The program loops through the document pairs of a corpus and records the detection results in XML files. The XML files are valid with respect to the output format described below. You may use the source code for getting started with your own approach.

Your software must take as input the absolute path to an unpacked dataset, and has to output, for each pair of suspicious document and source document in the corpus' pairs file, an XML file that looks like this:

<document reference="suspicious-documentXYZ.txt">
<feature
  name="detected-plagiarism"
  this_offset="5"
  this_length="1000"

  source_reference="source-documentABC.txt"
  source_offset="100"
  source_length="1000"
/>
<feature ... />
...
</document>

For example, the above file would specify an aligned passage of text between suspicious-documentXYZ.txt and source-documentABC.txt, and that it is of length 1000 characters, starting at character offset 5 in the suspicious document and at character offset 100 in the source document.

The naming of the output files is up to you, we recommend to use suspicious-documentXYZ-source-documentABC.xml. The output files have to be written either directly to the working directory (to "./") or to a subfolder.

Performance will be measured using macro-averaged precision and recall, granularity, and the plagdet score, which is a combination of the first three measures. For your convenience, we provide a reference implementation of the measures written in Python.

View details » Download measures

If you apply the performance measures program to the results produced by the example program for the corpus pan13-text-alignment-training-corpus-2013-01-21, you should get the following scores:
  • Plagdet Score 0.431573152404
  • Recall 0.35448277069
  • Precision 0.923521328132
  • Granularity 1.27693761815

In addition, the runtime of each software is measured, and we will also introduce precision and recall based on the level of plagiarism cases instead of character level.

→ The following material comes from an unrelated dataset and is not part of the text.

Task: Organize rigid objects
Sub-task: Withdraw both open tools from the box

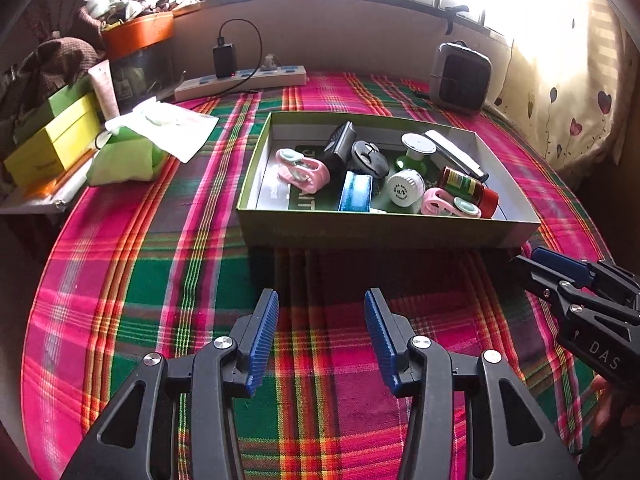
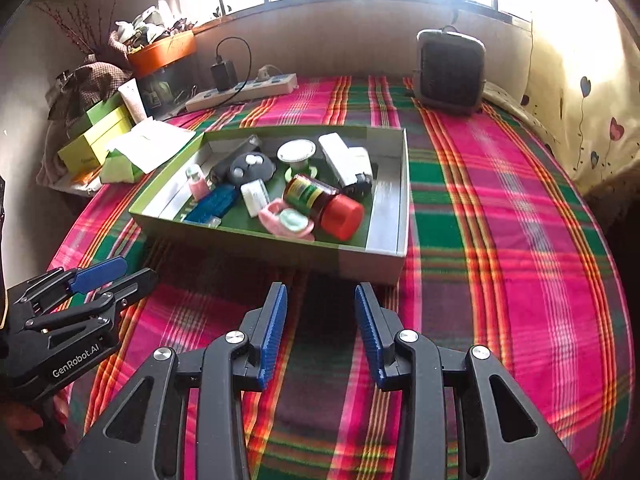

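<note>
Shallow box (image 1: 384, 226), table centre: small rigid items, light. Red-capped jar (image 2: 326, 202), near right corner: smooth, rolls; grip across body. Left claw (image 1: 321, 334) and right claw (image 2: 321, 330): part-open, empty, short of box.

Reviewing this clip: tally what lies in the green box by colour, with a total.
Contents of the green box:
Pink clips: 2
Blue: 1
Black: 2
White: 2
Green spool, white top: 1
Red-capped bottle: 1
Total: 9
</note>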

We ask you to prepare your software so that it can be executed via a command line call. You can choose freely among the available programming languages and among the operating systems Microsoft Windows 7 and Ubuntu 12.04. We will ask you to deploy your software onto a virtual machine that will be made accessible to you after registration. You will be able to reach the virtual machine via ssh and via remote desktop. Please test your software using one of the unit-test-scripts below. Download the script, fill in the required fields, and start it using the sh command. If the script runs without errors and if the correct output is produced, you can submit your software by sending your unit-test-script via e-mail. For more information see the PAN 2013 User Guide below.

PAN User Guide » Unit-Test Windows » Unit-Test Ubuntu »

Note: By submitting your software you retain full copyrights. You agree to grant us usage rights only for the purpose of the PAN competition. We agree not to share your software with a third party or use it for other purposes than the PAN competition.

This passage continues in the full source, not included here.